La nouvelle s’est répandue mardi soir sur les réseaux sociaux comme une traînée de poudre. Elle fait aujourd’hui les gros titres de tous les journaux du monde : un attentat a frappé l’aéroport Atatürk d’Istanbul. Des kamikazes, liés à l’État islamique selon toute vraisemblance, se sont fait exploser dans le hall des vols internationaux. Encore provisoire, le bilan des victimes s’élève déjà à plus de trente morts.
Alors que les services de secours s’activent encore aujourd’hui pour tenter de sauver les blessés pris dans les explosions, les autorités se pressent pour faire du damage control médiatique. Comme à chaque fois qu’il y a un attentat dans le pays, Ankara a décidé de bloquer provisoirement certains réseaux sociaux, tout particulièrement Facebook et Twitter, deux des sites les plus populaires dans le pays.
Le site Vocativ explique que c’est le bureau du premier ministre qui a pris l’ordre de censurer temporairement certains médias sociaux au nom de la « sécurité nationale et de l’ordre public ». Sont visés spécifiquement les visuels montrant l’explosion, les dégâts provoqués, le travail des secours, les blessés, les morts et tout ce qui peut être considéré comme une explication excessive de l’évènement.
Les informations sur les suspects sont aussi concernées. La Turquie n’étant pas en mesure de filtrer au cas par cas les publications qui ne lui conviennent pas, le blocage nuit de fait à tous les internautes turcs, qui éprouvent les plus grandes difficultés à se renseigner sur les réseaux sociaux. Du côté des médias traditionnels, la situation n’est pas plus fameuse avec la censure de la télévision et des autres canaux d’information.
En 2015, Ankara avait ordonné le blocage temporaire de Twitter deux jours après l’attentat-suicide qui avait eu lieu près de la frontière avec la Syrie et qui avait fauché une trentaine de civils. Ce printemps, la connexion aux principaux réseaux sociaux avait été perturbée de la même façon, quelques heures après un attentat ayant frappé la capitale turque. Ce n’est que plus tard que les accès avaient été rétablis.
La CEDH a condamné la censure turque
La propension de la Turquie à entraver immédiatement l’accès à certains sites web dès lors qu’un évènement lui déplaît fait l’objet de critiques régulières, notamment en Europe et aux États-Unis.
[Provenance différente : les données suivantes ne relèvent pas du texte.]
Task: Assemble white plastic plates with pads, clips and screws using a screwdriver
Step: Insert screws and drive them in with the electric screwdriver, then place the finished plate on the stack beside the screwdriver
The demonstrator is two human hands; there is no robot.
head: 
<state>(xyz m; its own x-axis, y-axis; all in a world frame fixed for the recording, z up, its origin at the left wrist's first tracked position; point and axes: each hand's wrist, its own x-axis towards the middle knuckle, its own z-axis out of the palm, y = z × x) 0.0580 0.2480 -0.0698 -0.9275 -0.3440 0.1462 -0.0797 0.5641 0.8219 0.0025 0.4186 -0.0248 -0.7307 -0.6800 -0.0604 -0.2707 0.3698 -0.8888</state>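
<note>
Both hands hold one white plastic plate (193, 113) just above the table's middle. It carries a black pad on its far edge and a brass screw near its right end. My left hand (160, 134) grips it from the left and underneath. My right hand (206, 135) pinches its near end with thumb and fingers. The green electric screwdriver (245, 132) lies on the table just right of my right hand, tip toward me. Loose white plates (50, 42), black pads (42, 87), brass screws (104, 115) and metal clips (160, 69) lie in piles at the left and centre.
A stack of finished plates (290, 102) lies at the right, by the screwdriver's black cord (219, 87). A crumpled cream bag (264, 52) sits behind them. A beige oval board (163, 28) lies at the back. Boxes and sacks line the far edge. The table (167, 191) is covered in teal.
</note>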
Mais la charge la plus sévère est celle venue de la cour européenne des droits de l’Homme, qui a condamné fin 2015 le pays pour l’étendue de la censure lorsqu’il s’agit d’empêcher la diffusion d’un contenu spécifique.
« Les restrictions licites devraient d’une manière générale viser un contenu spécifique ; les interdictions générales de fonctionnement frappant certains sites et systèmes ne sont pas compatibles » avec le cadre européen, lit-on dans l’arrêt, qui ajoute que « les informations politiques ignorées par les médias traditionnels ont souvent été divulguées par le biais de YouTube, ce qui a permis l’émergence d’un journalisme citoyen ».
Dans cette affaire, la cour européenne des droits de l’Homme avait eu à se prononcer sur le blocage de YouTube pendant une période de temps relativement longue, de 2008 à 2012, alors que le pays ne contestait la légalité que d’une dizaine de vidéos jugées illicites au regard du droit turc. Pour les magistrats, les moyens mis en œuvre au regard des buts poursuivis ont constitué une violation de l’article 10 de la convention européenne, qui garantit le droit à la liberté d’expression et à la liberté de recevoir des informations.